«Срубленное древо жизни». Судьба Николая Чернышевского (Кантор) - страница 26

Существенна близость русских богатырей, которые противостоят разбойникам, православной учености, почти о каждом в былинах говорится: «Он крест кладет по-писаному, Поклон ведет по-ученому». Это важно оценить, однако в сознании маленького Николеньки сложился образ другого богатыря, который преодолевал разбойников не физической силой, а силой духа и мужеством. Он пересказывает историю, поведанную ему бабушкой, женой священника Голубева. И эта реальная история в силу своей эпичности приобретает мифологический характер.

Поволжские жители, как характерно для простонародья, реальность дополняли мифами, находя им подтверждение в действительно существовавших артефактах. Такова была пещера Кудеяра-разбойника на берегу Волги.
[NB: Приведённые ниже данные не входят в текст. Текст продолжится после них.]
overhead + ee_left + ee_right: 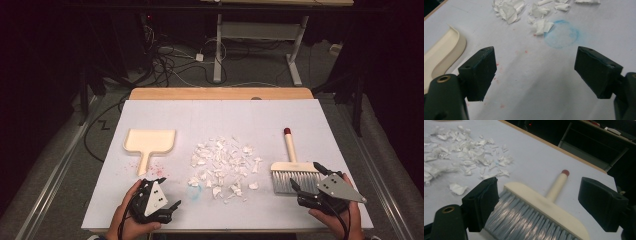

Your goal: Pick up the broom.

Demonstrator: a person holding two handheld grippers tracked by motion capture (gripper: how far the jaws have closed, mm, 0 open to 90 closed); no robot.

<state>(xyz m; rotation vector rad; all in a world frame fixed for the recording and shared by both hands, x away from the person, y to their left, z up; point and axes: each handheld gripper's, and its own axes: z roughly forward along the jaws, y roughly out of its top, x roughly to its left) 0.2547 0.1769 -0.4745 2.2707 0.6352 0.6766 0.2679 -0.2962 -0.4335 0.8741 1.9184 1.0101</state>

Вообще-то, замечу, забегая вперед, что жизнь Чернышевского все время шла на грани мифа, он был рационалист, реалист, но творилось с ним все время нечто невероятное. Бабушкину историю стоит привести, она своеобразный камертон к жизни НГЧ: «К югу, нагорная часть губернии, суживаясь, шла, быть может, и тогда открытым полем, как теперь, а быть может, и там еще было много лесного пространства, а в большей, северной половине нагорной стороны губернии лесное пространство преобладало. И в этих лесах шайки имели прочные, известные окольным жителям оседлости. Рассказов об этом было довольно много; все теперь уже спутались в моей памяти, кроме одного, тоже бабушкина, как и о мнимых разбойниках переселения. «На новом месте (т.-е. на новой должности, на которую переселились из прежнего прихода) батюшка с матушкой жили, Николинька, хорошо.


Жилище и далее пещера – убежище Кудеяра


Только кругом были разбойники, и главный атаман у них был Мезин, старик такой почтенный, видный из себя. Этот Мезин уважал батюшку. Вот, раз работник говорит батюшке поутру, что лошадей из хлева увели ночью. У него была пара хороших лошадей. Батюшка так рассердился, говорит: “Еду к Мезину жаловаться”. Матушка не пускает: “Лучше пропадай они, лошади, а у Мезина тебя убьют”, – говорит. – “Пусть убьют, говорит, коли убьют, а я не могу так перенести этого дела». Ему и лошадей-то жаль, Николинька, и обидно. У Мезина дом был большой, и двор тоже большой, обнесен высоким забором; забор был из брусьев, стоймя, с завостренными концами, а двор крытый. Повели батюшку к Мезину в дом. Мезин сидит в красной шелковой рубашке – это летним временем было. “Зачем, говорит, пожаловал ко мне, батюшка? Тебе ко мне ездить не след”, – сердитый тон подает, чтобы запугать. Батюшка не пугается: “Твои молодцы, говорит, у меня пару лошадей увели. Вороти лошадей”, назвал Мезина по имени-по отчеству. “Нет, говорит, мои твоих лошадей не уведут; это, видно, не мои; и я об твоих лошадях ничего не знаю”. А сам хмурится. Батюшка все свое: “Вороти лошадей; не уйду без них от тебя. Либо убей меня, либо лошадей мне отыщи”.